I don't think that has much, if anything, to do with the Itanium being unsuccesfull.

I wasn't trying to point out its failure to sell widely, but that it has difficulty performing well in most all apps, most especially the lack luster non-FP performance.

This is a pretty endemic of CPUs which depend on the compiler to do a fair amount of work. The two big examples of this are Itanium and Crusoe, both can have good performance, but both usually perform far worse than their out-of-order, branch predicting counter parts.

And if modern compilers truly do as much work as you seem to think, then performance should be pretty even between similarly clocked VIA CPUs and Athlons/Pentiums. Instead clock per clock VIA performs miserably, mainly due to lack of decent branch prediction.

Edit: the same goes for in-order processing; lots of (mostly RISC) CPUs leave that to the compiler as well.

I was pretty certain that the only remaining in-order processors were the Sun Sparc family, the various VIA processors, and then the enormous embedded market.

The big two, x86 and Power have long since been out-of-order for a while now I thought.

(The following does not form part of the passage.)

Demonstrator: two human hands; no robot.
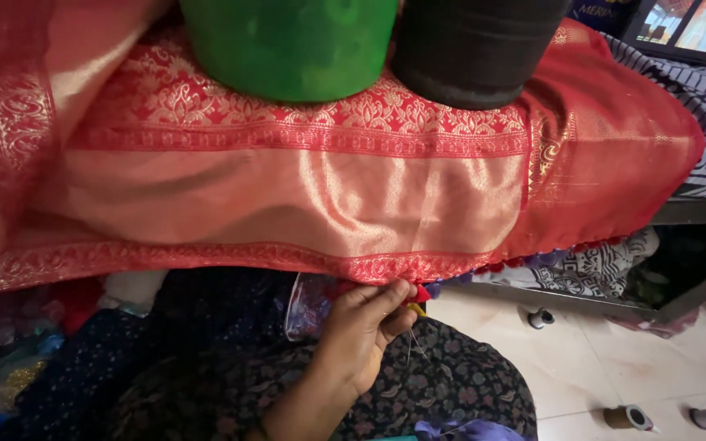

Yes, the big two, who have to be faster when running that huge amount of legacy code, have done all those optimizations themselves. Every new generation had to run those same programs faster. And they still use the same instruction code. There is no way that can be changed. Look at Itanium, for example. For most other platforms the cost in transistors doesn't offset the marginal gain when you use a good compiler.

Well for the embedded market there are other factors that play into what features make it into the CPUs. They can reach adequate performance with out branch prediction and out-of-order execution. And by cutting those features they also improve power consumption.

VIA's CPUs just have flat out horrible performance per clock. And they get to use the exact same compilers that Intel and AMD use. So differences here tend to come down to better branch prediction and out-of-order execution, that is of course ignoring FP.

And Sun, in my opinion, is making a very good approach with their new niagara design. The Sparc family on the other hand, had down right miserable performance compaired to the competition at the same speeds. So once again a "good" compiler was only serving to keep them barely competitive (179.art).
 
Killer-Kris said:
VIA's CPUs just have flat out horrible performance per clock. And they get to use the exact same compilers that Intel and AMD use. So differences here tend to come down to better branch prediction and out-of-order execution, that is of course ignoring FP.

Why? Athlons and Pentium M's perform about twice as well as a Pentium 4, clock for clock. And if those VIA chips use the same compilers, that means they use unoptimized ones. Because for Athlons and Pentiums you don't have to do that, or to a much lesser extend.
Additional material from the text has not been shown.